Work out how many lines in the data below contain the string "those", and reply with that figure alone.

Records drawn from a dataset:

Segment Open

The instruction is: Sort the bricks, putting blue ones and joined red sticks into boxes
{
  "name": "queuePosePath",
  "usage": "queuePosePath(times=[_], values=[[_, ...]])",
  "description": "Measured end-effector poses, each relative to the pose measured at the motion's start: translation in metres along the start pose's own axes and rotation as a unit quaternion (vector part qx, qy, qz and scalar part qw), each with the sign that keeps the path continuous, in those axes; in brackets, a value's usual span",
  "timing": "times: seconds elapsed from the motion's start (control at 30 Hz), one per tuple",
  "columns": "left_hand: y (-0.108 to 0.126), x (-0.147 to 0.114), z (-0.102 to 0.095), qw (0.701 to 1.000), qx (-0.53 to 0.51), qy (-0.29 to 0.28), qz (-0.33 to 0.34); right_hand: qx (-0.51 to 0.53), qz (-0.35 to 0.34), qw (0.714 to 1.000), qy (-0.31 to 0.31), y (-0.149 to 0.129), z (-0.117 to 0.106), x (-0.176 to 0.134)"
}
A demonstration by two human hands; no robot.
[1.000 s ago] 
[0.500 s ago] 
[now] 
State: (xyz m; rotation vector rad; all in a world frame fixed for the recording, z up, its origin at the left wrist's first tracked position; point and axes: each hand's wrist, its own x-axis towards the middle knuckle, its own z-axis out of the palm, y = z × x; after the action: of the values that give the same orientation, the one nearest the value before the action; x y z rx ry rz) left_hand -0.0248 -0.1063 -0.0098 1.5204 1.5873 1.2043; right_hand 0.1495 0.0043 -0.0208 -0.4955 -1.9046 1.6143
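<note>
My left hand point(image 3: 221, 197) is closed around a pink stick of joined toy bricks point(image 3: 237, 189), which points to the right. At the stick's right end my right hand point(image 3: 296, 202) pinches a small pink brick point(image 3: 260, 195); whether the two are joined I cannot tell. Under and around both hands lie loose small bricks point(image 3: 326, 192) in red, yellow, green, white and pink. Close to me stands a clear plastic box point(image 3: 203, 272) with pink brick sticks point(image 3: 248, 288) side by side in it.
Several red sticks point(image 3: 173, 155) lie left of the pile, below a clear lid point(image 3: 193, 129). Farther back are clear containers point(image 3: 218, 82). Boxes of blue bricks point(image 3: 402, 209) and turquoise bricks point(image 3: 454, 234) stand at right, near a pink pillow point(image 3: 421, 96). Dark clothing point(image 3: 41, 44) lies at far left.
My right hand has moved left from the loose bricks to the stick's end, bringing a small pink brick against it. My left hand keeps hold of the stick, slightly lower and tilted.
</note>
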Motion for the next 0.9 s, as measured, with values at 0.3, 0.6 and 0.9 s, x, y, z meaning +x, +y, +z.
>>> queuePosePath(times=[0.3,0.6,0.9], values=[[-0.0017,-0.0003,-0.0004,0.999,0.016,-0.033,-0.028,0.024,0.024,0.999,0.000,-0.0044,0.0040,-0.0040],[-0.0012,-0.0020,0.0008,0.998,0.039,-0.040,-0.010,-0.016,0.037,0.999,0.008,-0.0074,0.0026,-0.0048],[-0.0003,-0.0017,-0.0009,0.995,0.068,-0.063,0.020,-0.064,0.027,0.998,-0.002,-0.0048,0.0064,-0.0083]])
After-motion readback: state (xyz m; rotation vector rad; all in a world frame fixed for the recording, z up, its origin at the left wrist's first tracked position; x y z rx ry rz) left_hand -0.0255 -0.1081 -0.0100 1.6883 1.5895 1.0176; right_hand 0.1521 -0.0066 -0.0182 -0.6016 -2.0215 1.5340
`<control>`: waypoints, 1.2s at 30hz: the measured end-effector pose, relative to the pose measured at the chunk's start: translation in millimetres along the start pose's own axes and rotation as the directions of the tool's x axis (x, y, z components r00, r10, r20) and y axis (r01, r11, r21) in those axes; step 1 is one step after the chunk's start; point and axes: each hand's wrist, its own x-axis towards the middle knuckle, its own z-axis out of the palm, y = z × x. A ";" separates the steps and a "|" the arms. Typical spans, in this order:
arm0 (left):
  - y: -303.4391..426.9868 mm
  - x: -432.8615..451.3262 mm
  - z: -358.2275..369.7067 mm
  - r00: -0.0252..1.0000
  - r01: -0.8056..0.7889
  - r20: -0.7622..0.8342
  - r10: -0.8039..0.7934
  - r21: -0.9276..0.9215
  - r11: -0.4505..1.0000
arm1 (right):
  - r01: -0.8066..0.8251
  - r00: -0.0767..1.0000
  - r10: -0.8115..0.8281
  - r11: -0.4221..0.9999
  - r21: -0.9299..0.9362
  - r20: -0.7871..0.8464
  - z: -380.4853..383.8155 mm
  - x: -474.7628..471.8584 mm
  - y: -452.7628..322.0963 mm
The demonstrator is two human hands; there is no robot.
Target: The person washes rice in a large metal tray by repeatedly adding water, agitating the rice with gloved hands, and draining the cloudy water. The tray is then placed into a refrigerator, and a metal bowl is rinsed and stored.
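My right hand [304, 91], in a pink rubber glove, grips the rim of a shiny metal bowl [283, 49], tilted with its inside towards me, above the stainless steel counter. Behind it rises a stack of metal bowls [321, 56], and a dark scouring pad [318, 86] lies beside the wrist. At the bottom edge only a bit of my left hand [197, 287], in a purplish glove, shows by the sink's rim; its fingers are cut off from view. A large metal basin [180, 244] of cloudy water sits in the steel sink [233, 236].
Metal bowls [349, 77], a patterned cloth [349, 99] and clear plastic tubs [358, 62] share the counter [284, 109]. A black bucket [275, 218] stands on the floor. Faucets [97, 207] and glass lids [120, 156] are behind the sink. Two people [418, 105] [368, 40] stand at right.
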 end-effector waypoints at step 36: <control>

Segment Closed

> [Exercise response] 2